Mungkin seperti orang kebanyakan, di saat sadar, aku langsung ingin berubah. Tapi, tunggu dulu. Itu tak semudah yang terbayangkan. Melepaskan diri dari orang-orang yang sudah menjadi teman dekatmu, melepaskan diri dari kebiasaan bersenang-senangmu. Oh, sekali lagi tak mudah. Tentu tidak semudah menuliskan rencana masa depan. Saat itu, yang kulakukan adalah menjauh dari mereka. Dan kau tahu apa yang terjadi?
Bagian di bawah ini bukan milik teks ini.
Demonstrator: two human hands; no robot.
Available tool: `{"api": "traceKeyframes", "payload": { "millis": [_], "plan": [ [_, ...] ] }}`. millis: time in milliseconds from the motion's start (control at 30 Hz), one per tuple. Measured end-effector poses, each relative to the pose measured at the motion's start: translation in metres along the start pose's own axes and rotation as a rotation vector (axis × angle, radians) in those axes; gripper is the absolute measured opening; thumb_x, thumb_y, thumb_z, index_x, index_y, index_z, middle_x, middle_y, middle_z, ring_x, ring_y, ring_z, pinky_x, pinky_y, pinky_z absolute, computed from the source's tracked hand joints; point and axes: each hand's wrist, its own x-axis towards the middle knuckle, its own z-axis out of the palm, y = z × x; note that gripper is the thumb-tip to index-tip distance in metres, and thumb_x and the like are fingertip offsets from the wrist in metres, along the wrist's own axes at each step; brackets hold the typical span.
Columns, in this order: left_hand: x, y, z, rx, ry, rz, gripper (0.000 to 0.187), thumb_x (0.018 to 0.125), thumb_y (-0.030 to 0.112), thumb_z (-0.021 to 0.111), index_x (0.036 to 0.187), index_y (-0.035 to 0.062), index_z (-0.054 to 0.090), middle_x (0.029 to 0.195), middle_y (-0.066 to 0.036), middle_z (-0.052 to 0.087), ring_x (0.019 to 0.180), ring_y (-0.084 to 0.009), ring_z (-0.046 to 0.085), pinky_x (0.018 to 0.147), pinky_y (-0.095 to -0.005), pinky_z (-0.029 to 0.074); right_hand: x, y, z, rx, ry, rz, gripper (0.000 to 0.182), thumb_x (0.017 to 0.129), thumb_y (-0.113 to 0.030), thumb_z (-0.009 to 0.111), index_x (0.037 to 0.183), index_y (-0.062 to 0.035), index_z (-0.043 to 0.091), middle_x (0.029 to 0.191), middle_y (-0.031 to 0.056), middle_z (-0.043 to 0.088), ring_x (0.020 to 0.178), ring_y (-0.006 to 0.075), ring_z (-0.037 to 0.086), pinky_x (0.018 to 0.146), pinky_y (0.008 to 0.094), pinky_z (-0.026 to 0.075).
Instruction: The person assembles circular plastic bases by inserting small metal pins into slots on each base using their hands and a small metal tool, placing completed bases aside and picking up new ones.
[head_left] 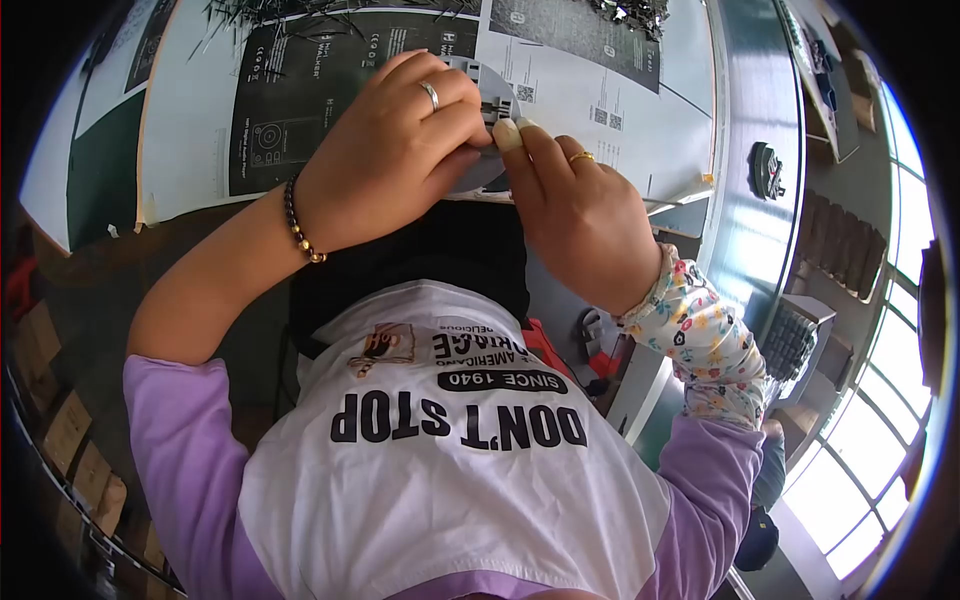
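Note:
Both of my hands meet over the table at a round grey plastic part (499,88) with slots and small raised features. My left hand (395,155), with a ring and a beaded bracelet, is closed around its left side, hiding much of it. At its right edge, my right hand (592,218) presses with thumb and fingers closed together. Pale covers sit on fingertips of that hand, and a floral sleeve covers its forearm. Whether a smaller piece is pinched between the right fingertips is hidden. Beneath the part lies a printed sheet (275,125) with black panels.
Thin dark pieces (290,12) are heaped at the table's far left, and a dark pile (632,12) lies at the far right. A dark green object (767,171) rests on the bluish surface to the right. Cardboard boxes (68,435) stand low on the left.

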Motion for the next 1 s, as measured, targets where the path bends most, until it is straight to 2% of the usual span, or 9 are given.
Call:
{"api": "traceKeyframes", "payload": {
  "millis": [133, 233, 267, 333, 367, 467, 633, 867, 1000],
  "plan": [
    [0.005, -0.005, -0.01, 0.043, 0.02, -0.026, 0.034, 0.082, 0.009, 0.076, 0.114, 0.0069, 0.065, 0.106, -0.009, 0.06, 0.107, -0.0318, 0.059, 0.114, -0.0546, 0.037, 0.011, 0.008, 0.004, 0.031, 0.073, -0.022, 0.045, 0.089, -0.017, 0.071, 0.131, -0.0014, 0.062, 0.114, 0.0082, 0.063, 0.083, 0.0165, 0.065, 0.063, 0.026, 0.056],
    [0.001, 0.001, -0.006, 0.034, 0.052, -0.091, 0.044, 0.078, 0.013, 0.08, 0.12, 0.0122, 0.066, 0.109, -0.006, 0.059, 0.109, -0.0298, 0.058, 0.115, -0.0567, 0.036, 0.013, 0.039, -0.013, 1.052, 0.159, 0.189, 0.026, 0.099, -0.024, 0.06, 0.108, -0.002, 0.069, 0.089, 0.0061, 0.061, 0.066, 0.0113, 0.054, 0.049, 0.0234, 0.043],
    [0.0, -0.001, -0.007, 0.039, 0.067, -0.092, 0.044, 0.078, 0.013, 0.08, 0.12, 0.0122, 0.066, 0.109, -0.006, 0.059, 0.109, -0.0298, 0.058, 0.115, -0.0567, 0.036, 0.017, 0.048, -0.011, 1.041, 0.158, 0.178, 0.026, 0.099, -0.024, 0.06, 0.108, -0.002, 0.069, 0.089, 0.0061, 0.061, 0.066, 0.0113, 0.054, 0.049, 0.0234, 0.043],
    [-0.008, 0.001, -0.011, 0.12, -0.021, -0.059, 0.051, 0.077, 0.017, 0.081, 0.126, 0.0174, 0.066, 0.115, -0.003, 0.058, 0.112, -0.028, 0.057, 0.115, -0.0589, 0.035, 0.024, 0.059, 0.0, 2.048, 0.626, 0.145, 0.04, 0.103, -0.036, 0.047, 0.083, -0.0054, 0.063, 0.069, 0.0027, 0.049, 0.058, 0.0099, 0.038, 0.044, 0.0227, 0.028],
    [-0.012, 0.002, -0.01, 0.154, -0.064, -0.039, 0.054, 0.076, 0.019, 0.082, 0.128, 0.02, 0.066, 0.117, -0.002, 0.058, 0.113, -0.0272, 0.056, 0.116, -0.06, 0.034, 0.029, 0.058, 0.003, 2.049, 0.623, 0.154, 0.04, 0.103, -0.036, 0.047, 0.083, -0.0054, 0.063, 0.069, 0.0027, 0.049, 0.058, 0.0099, 0.038, 0.044, 0.0227, 0.028],
    [-0.017, 0.005, -0.009, 0.173, -0.077, -0.039, 0.057, 0.075, 0.021, 0.082, 0.13, 0.024, 0.065, 0.122, 0.0, 0.057, 0.116, -0.0253, 0.055, 0.116, -0.0614, 0.034, 0.053, 0.051, 0.008, 2.246, 0.648, -0.043, 0.049, 0.104, -0.044, 0.037, 0.071, -0.0087, 0.049, 0.062, 0.0005, 0.039, 0.054, 0.0104, 0.029, 0.044, 0.0232, 0.023],
    [-0.025, -0.002, -0.008, 0.128, -0.034, -0.015, 0.058, 0.074, 0.022, 0.082, 0.13, 0.0232, 0.066, 0.125, 0.001, 0.057, 0.117, -0.0236, 0.055, 0.116, -0.0619, 0.034, 0.07, 0.036, 0.021, 2.149, 0.517, -0.092, 0.049, 0.102, -0.044, 0.038, 0.069, -0.0089, 0.046, 0.062, 0.001, 0.04, 0.054, 0.0116, 0.032, 0.044, 0.0236, 0.024],
    [-0.024, -0.003, -0.008, 0.101, 0.017, -0.007, 0.053, 0.073, 0.021, 0.083, 0.124, 0.0196, 0.067, 0.123, 0.002, 0.058, 0.116, -0.0207, 0.056, 0.114, -0.0617, 0.036, 0.072, 0.012, -0.006, 2.075, 0.452, 0.457, 0.046, 0.102, -0.037, 0.039, 0.067, -0.008, 0.043, 0.061, 0.0011, 0.038, 0.054, 0.0129, 0.031, 0.044, 0.0255, 0.024],
    [-0.027, -0.001, -0.008, 0.11, 0.014, 0.001, 0.052, 0.074, 0.021, 0.083, 0.123, 0.0181, 0.068, 0.124, 0.002, 0.058, 0.116, -0.0218, 0.056, 0.114, -0.0618, 0.036, 0.071, 0.016, 0.007, 1.872, 0.537, 0.355, 0.043, 0.102, -0.034, 0.037, 0.068, -0.0082, 0.042, 0.061, 0.0011, 0.038, 0.055, 0.0134, 0.032, 0.043, 0.0264, 0.025]
  ]
}}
Mereka marah dan akhirnya aku merasakan kesepian, ada rasa bersalah, bimbang dan ujung-ujungnya depresi.
Kebiasaan Baru Mengubah Depresiku
Tak berselang lama, virus corona menghantam negeri ini. Semua orang dirumahkan. Tak terkecuali aku dan keluagaku. Saat itu aku memutuskan untuk pulang ke kampung halaman. Bertemu keluarga yang kucintai. Aku masih bersama depresiku. Namun tidak ada satupun yang tau. Dalam diam kadang aku menggigit bibirku karena bingung tentang apa yang sudah kuperbuat.
Namun Tuhan amat baik. Hari-hariku di rumah membawa penyembuhan bagi depresiku. Setiap pagi keluargaku selalu mengajakku olahraga keliling kompleks, setelah itu makan bersama di bawah pohon rindang di halaman rumah. Dilanjutkan dengan pembagian tugas sana sini yang tidak memberiku ruang untuk meratapi masalahku. Aku selalu dilibatkan tentang apapun itu. Hal sekecil apapun itu. Aku merasa hariku sangat berarti.
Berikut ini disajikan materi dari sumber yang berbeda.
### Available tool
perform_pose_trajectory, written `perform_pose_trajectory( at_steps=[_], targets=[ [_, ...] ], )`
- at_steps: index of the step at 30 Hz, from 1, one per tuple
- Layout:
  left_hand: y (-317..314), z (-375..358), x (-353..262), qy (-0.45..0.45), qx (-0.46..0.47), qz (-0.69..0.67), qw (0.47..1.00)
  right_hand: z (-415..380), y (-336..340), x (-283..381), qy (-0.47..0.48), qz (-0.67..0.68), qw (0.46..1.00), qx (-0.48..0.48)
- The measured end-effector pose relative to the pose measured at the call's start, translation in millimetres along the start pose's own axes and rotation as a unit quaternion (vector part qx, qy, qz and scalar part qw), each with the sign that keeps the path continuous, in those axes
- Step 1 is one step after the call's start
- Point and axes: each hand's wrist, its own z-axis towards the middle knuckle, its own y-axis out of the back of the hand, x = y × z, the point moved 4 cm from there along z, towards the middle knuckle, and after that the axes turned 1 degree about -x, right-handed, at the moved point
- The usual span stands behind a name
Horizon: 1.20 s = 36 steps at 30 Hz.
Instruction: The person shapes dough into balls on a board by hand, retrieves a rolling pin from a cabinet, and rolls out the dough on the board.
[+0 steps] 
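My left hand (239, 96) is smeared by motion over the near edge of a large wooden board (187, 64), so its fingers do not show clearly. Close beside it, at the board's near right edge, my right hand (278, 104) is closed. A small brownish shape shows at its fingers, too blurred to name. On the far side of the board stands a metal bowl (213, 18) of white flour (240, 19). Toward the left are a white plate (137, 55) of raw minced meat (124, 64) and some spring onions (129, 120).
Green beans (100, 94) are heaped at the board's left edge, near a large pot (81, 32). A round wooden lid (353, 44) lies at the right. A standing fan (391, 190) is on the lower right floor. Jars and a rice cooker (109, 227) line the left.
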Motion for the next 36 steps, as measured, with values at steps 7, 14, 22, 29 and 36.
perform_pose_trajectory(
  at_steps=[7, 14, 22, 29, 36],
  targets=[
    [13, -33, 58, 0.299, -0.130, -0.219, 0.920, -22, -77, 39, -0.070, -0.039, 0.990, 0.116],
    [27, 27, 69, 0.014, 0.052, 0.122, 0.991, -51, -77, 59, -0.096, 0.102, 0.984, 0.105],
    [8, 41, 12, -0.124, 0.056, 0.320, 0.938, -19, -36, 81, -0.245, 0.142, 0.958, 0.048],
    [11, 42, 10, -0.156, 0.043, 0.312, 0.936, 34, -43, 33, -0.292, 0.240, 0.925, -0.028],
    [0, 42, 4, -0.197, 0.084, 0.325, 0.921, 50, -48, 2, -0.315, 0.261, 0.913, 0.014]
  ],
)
Setiap pukul 4 sore, kami sekeluarga akan masak bersama, semua diberi tugas masing-masing, saling melempat candaan satu sama lain. Malam harinya kami sekeluarga duduk di ruang tamu untuk mengadakan permainan ala keluarga yang serunya tak bisa kubantahkan. Sungguh, sekarang aku tak tahu di mana depresi itu. Hilang semuanya dengan kebiasaan baru ini. Tidak sulit ternyata untuk mengubah diri kita menjadi lebih baik.
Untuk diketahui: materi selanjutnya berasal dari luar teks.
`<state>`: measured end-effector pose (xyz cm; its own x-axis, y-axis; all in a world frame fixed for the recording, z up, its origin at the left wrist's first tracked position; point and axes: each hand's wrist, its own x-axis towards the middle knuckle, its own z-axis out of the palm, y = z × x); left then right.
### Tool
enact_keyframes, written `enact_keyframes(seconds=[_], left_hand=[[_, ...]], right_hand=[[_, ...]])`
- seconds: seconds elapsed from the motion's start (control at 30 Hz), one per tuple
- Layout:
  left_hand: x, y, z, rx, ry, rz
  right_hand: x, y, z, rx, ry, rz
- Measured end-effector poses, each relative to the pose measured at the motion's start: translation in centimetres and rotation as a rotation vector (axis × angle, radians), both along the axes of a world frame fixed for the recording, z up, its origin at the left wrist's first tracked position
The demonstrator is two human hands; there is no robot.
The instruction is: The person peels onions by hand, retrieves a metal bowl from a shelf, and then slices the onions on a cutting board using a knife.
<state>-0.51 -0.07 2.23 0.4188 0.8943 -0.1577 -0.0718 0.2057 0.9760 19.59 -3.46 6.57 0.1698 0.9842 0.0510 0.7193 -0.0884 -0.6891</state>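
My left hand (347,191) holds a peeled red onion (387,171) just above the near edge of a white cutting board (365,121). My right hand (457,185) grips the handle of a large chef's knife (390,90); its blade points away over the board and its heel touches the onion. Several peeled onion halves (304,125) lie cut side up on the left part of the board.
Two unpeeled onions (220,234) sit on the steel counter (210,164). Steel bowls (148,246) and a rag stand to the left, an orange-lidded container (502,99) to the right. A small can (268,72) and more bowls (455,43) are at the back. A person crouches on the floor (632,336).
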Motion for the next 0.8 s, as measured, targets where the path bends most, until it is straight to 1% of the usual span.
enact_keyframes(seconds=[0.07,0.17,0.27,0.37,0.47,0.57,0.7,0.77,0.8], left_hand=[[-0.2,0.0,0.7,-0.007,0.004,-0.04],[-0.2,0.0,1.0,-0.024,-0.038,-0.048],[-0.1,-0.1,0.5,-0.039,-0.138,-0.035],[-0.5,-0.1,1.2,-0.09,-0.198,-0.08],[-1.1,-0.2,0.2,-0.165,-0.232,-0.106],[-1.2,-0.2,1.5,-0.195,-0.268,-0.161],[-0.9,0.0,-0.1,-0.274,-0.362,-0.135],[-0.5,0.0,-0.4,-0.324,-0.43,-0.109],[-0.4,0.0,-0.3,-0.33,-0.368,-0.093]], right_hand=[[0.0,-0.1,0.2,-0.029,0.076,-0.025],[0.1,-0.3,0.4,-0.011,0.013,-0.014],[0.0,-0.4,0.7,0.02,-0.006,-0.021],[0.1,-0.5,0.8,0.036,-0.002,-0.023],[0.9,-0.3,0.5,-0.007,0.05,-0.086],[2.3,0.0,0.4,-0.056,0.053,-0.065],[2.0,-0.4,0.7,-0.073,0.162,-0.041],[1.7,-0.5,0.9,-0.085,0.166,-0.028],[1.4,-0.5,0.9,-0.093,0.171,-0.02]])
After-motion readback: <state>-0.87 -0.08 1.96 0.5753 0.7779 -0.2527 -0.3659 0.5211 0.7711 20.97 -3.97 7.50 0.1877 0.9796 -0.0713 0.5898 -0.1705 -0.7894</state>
Cukup temukan lingkungan yang membuatmu menjadi lebih baik dan membuatmu merasa berharga. Aku menemukan itu pada keluargaku. Keluargaku bagaikan psikiater alami untuk diriku yang sedang dalam masa-masa depresi yang sulit kuungkapkan. Tanpa bicara banyak, mereka merangkulku dan menyuguhkanku kebahagiaan.